Shihang Li and Matthew Giordano, University of Washington; Tushar Garg, Meta; Rohan Kadekodi, University of Washington; Daniel S. Berger, University of Washington and Microsoft Azure; Baris Kasikci, Thomas Anderson, and Simon Peter, University of Washington
Modern datacenter servers increasingly deploy heterogeneous, multi-tier memory hierarchies. For these new architectures, OSes depend on measurements of memory usage to make intelligent placement and control decisions. However, existing hardware and software mechanisms for tracking memory usage on these systems require difficult tradeoffs between coverage, timeliness, granularity, flexibility, and overhead.
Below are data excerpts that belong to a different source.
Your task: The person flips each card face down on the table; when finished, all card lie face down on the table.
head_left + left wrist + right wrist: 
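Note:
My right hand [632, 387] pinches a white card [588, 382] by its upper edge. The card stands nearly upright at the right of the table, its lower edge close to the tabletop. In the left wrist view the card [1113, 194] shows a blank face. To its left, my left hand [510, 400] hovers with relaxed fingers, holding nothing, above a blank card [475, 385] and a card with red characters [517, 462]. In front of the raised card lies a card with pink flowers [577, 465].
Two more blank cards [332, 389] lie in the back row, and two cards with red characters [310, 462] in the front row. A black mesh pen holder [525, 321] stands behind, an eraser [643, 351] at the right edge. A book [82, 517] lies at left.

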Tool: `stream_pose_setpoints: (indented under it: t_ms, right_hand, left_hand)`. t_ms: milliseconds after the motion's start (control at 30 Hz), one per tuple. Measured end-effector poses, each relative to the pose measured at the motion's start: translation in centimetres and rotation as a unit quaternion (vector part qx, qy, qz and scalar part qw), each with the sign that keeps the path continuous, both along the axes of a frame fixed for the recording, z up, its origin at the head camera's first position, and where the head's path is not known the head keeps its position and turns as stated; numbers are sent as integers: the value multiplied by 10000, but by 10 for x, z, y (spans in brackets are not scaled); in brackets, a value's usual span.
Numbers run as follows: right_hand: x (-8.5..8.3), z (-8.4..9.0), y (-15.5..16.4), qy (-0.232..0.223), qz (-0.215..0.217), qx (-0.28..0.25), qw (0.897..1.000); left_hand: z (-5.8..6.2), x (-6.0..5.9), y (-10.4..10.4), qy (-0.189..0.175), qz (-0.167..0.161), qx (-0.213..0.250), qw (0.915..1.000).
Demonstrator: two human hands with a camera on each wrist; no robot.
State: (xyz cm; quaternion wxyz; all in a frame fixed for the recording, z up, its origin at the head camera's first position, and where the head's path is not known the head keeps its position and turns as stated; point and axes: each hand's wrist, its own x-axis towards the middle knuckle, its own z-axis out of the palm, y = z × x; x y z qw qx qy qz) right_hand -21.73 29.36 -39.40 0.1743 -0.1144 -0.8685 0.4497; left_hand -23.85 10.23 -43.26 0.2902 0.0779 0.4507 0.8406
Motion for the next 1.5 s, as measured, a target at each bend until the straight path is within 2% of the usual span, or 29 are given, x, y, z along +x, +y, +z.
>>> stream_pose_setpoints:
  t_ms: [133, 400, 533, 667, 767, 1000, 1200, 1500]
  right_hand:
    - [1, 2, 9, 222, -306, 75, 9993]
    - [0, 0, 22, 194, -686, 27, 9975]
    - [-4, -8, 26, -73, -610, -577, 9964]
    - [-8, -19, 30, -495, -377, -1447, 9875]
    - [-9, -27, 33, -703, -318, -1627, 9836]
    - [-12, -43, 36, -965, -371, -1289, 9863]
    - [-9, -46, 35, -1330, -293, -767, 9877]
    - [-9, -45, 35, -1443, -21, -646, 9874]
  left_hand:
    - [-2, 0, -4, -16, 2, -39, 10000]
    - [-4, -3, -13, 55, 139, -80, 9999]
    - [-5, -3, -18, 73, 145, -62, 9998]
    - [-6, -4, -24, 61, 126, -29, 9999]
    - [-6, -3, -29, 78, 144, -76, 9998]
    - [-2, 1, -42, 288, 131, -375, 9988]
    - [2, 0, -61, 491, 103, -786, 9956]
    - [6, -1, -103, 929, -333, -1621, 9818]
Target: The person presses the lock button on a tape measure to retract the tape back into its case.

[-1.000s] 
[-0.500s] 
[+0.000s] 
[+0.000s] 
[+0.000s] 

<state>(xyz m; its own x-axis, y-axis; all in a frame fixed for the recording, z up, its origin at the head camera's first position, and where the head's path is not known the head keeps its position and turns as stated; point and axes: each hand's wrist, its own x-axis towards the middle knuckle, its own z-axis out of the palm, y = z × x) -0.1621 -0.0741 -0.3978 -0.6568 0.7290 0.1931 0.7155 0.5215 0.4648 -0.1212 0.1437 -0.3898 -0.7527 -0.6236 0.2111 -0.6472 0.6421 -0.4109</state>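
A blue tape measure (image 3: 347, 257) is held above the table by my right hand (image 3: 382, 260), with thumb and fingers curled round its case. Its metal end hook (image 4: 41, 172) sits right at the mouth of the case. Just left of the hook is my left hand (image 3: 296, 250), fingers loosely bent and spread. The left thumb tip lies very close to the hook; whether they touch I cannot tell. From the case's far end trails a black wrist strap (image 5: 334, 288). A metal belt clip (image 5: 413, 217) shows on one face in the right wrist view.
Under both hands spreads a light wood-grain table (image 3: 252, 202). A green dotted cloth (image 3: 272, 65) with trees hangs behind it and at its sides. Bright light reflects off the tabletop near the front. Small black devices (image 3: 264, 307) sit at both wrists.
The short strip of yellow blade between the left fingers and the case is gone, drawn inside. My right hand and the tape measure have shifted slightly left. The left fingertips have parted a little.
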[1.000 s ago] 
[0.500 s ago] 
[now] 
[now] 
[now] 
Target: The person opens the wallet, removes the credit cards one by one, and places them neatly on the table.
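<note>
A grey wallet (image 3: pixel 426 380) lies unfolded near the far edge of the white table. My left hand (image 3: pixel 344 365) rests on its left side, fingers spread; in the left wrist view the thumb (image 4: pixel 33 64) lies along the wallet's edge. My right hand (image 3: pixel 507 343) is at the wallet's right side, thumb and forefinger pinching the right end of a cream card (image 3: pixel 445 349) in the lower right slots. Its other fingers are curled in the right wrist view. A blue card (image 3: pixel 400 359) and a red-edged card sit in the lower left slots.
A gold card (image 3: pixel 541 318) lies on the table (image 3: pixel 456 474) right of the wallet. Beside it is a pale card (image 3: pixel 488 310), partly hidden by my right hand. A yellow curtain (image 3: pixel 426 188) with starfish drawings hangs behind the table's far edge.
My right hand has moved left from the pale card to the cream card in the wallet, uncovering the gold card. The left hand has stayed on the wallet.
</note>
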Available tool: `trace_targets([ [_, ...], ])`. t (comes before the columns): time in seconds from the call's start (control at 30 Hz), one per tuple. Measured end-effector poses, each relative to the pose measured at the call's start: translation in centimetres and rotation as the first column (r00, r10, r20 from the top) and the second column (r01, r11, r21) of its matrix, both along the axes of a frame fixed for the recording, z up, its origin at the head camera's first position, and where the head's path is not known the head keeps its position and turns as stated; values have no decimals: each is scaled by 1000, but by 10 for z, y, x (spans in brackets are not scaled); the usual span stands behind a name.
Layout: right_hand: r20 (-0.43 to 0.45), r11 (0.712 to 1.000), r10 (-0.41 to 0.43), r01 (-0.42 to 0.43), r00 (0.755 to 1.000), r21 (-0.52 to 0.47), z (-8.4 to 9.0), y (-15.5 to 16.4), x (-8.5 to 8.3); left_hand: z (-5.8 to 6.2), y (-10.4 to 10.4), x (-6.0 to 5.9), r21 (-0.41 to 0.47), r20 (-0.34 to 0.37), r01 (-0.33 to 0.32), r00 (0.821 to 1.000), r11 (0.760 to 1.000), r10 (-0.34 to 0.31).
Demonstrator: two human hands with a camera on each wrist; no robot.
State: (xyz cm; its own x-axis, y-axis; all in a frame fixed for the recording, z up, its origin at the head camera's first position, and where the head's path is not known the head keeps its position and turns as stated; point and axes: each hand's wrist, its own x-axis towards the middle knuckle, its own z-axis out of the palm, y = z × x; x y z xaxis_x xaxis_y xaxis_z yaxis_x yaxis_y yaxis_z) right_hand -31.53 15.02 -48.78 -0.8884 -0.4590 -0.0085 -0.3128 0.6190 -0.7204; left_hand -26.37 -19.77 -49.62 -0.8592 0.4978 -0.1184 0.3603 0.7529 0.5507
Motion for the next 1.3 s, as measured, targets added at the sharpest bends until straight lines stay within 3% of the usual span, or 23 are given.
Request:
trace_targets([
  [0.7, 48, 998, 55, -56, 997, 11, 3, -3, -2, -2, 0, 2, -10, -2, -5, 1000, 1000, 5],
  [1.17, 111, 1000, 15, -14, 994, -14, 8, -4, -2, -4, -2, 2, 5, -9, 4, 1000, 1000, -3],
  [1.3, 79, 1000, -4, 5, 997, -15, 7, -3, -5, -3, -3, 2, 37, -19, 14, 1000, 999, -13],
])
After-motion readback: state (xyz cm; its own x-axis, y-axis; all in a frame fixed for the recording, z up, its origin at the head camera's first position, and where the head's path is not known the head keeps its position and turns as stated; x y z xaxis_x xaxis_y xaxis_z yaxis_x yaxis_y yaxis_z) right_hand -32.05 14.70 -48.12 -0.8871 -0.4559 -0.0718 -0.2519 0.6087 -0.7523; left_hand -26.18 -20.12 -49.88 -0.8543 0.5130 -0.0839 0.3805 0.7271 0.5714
We present NEMO, a nimble and expressive hardware memory telemetry engine for server memory controllers (MCs) that gives OS subsystems policy-specific views of memory behavior. NEMO enables flexible telemetry rules that filter memory operations, map accesses to counters, and apply simple updates to per-counter state. We prototype NEMO on an FPGA-based CXL-attached memory expander. Evaluating three diverse use cases, we show that NEMO provides higher-fidelity signals at substantially lower CPU overhead across a range of state-of-the-art memory management systems: it speeds up HeMem’s reaction to hot-set changes by 5×, accelerates THP splitting in MEMTIS by 10.4×, and detects noisy neighbors in Linux with 350× lower overhead. These telemetry improvements yield up to 1.7× higher throughput and 23% lower latency across key-value stores and databases.